WORK TASK.
Take the data below and filter it for lines containing the word "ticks"; show each line found.

((

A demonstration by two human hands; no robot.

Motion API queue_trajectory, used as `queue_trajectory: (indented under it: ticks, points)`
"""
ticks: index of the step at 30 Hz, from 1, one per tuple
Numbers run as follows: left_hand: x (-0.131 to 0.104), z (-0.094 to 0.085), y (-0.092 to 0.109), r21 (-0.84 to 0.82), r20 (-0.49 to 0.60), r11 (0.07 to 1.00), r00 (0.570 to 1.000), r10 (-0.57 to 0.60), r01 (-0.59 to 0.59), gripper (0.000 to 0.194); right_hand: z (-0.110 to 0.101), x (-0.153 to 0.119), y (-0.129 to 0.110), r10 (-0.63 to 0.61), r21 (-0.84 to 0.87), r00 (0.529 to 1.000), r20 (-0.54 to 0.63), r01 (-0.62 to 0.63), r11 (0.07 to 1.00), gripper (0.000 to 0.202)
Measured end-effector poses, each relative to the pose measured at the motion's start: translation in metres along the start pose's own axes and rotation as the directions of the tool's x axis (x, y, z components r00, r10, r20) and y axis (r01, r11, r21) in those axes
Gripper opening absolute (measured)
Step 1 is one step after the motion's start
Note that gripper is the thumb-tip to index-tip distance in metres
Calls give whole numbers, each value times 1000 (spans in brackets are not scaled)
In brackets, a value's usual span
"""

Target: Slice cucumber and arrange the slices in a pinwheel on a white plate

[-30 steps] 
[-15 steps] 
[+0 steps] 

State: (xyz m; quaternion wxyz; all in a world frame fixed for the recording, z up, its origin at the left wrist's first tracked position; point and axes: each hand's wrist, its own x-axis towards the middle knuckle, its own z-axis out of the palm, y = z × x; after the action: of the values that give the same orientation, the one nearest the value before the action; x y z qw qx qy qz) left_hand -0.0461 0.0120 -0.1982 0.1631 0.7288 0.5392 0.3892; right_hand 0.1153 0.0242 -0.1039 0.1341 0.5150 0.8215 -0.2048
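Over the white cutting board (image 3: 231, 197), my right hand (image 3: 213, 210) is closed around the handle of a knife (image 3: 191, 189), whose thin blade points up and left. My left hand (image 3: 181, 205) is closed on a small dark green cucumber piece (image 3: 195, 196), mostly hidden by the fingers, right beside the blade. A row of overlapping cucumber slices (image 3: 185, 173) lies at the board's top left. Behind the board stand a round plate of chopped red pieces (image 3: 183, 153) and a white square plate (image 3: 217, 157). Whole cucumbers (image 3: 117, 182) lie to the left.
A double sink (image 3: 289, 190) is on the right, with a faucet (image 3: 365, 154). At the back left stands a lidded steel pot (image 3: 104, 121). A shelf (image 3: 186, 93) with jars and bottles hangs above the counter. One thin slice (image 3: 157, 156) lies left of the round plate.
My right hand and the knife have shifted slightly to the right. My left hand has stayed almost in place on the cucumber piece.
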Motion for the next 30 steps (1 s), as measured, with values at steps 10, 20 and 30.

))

RESULT OF THE TASK.
Motion API queue_trajectory, used as `queue_trajectory: (indented under it: ticks, points)`
ticks: index of the step at 30 Hz, from 1, one per tuple

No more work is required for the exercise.